**ASSIGNED TASK:** In the records below, begin at the line containing "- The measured" and end at the line containing "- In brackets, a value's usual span"; quote every line in that span exactly, including both boundary lines, and no others.
>>>
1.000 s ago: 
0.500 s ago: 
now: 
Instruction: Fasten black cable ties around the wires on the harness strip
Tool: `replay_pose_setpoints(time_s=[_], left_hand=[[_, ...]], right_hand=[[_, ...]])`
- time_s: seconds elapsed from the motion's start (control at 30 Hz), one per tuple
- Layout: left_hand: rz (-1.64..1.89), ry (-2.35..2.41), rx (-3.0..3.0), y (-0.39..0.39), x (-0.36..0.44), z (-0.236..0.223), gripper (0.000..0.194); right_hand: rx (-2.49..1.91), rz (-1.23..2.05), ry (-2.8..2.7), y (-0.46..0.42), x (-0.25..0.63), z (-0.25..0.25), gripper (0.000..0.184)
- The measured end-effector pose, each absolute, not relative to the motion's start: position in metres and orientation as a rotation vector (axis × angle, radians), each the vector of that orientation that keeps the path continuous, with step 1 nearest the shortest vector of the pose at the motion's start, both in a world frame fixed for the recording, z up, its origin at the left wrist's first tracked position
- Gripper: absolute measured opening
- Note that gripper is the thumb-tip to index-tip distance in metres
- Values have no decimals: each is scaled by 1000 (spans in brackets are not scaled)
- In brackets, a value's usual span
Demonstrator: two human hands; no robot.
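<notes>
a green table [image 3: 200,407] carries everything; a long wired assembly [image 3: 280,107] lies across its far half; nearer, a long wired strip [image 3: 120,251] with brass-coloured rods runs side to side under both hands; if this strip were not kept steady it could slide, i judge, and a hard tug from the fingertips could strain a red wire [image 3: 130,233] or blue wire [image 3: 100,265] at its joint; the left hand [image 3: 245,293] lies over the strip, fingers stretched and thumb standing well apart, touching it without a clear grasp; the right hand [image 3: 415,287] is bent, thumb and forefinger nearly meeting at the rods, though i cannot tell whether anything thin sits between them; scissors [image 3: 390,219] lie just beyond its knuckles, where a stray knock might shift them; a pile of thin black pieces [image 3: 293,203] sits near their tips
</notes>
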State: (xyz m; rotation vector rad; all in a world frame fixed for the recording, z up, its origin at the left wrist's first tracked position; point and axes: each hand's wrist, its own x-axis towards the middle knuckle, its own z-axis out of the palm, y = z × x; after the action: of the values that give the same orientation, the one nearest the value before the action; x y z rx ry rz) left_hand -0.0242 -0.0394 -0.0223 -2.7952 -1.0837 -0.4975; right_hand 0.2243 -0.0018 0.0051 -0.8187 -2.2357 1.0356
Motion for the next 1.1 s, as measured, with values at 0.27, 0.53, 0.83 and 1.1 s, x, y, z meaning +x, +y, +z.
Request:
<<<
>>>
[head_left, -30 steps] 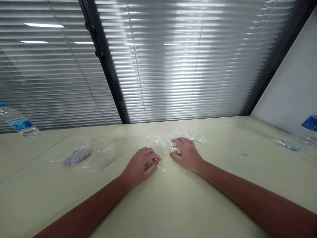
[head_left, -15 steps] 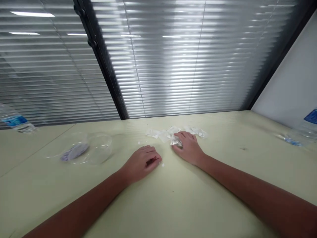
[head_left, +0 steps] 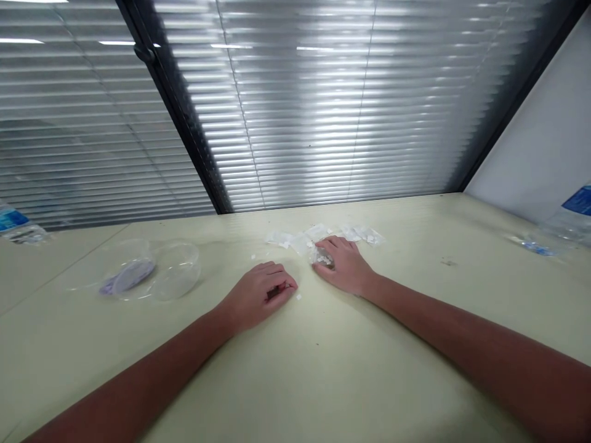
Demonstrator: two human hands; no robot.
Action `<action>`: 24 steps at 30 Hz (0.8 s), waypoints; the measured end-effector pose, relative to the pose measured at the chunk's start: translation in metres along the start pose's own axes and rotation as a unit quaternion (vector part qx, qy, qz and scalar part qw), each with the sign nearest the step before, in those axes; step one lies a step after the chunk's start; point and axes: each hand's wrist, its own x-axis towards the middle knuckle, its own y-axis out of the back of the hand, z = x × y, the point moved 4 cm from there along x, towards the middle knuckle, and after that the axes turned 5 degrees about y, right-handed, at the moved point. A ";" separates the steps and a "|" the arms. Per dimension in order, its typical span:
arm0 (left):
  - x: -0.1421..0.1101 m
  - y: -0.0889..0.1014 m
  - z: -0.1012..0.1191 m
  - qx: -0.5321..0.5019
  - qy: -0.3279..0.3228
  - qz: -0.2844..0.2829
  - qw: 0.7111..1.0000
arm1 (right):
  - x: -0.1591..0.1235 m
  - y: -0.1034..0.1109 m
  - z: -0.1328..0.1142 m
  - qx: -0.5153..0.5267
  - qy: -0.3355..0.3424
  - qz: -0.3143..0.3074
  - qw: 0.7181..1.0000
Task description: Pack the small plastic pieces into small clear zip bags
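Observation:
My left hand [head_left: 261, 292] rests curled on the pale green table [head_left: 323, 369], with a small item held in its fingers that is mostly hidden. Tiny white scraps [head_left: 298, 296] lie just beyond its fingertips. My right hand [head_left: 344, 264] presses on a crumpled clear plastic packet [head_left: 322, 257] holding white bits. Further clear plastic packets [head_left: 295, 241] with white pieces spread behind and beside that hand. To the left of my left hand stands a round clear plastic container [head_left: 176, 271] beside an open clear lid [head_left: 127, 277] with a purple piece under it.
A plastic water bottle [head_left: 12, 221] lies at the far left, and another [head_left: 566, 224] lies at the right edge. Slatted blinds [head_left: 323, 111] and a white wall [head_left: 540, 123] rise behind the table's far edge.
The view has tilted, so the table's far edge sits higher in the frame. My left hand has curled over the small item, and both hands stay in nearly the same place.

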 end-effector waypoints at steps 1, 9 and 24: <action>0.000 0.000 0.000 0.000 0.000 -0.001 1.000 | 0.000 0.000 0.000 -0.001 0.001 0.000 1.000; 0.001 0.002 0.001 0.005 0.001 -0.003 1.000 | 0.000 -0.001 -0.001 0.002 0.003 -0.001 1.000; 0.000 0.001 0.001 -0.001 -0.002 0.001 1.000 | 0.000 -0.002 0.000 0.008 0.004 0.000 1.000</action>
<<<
**EXERCISE ANSWER:**
- The measured end-effector pose, each absolute, not relative to the motion's start: position in metres and orientation as a rotation vector (axis × angle, radians), each the vector of that orientation that keeps the path continuous, with step 1 nearest the shortest vector of the pose at the motion's start, both in a world frame fixed for the recording, z up, its origin at the left wrist's first tracked position
- Gripper: absolute measured opening
- Note that gripper is the thumb-tip to index-tip distance in metres
- Values have no decimals: each is scaled by 1000 (spans in brackets are not scaled)
- In brackets, a value's usual span

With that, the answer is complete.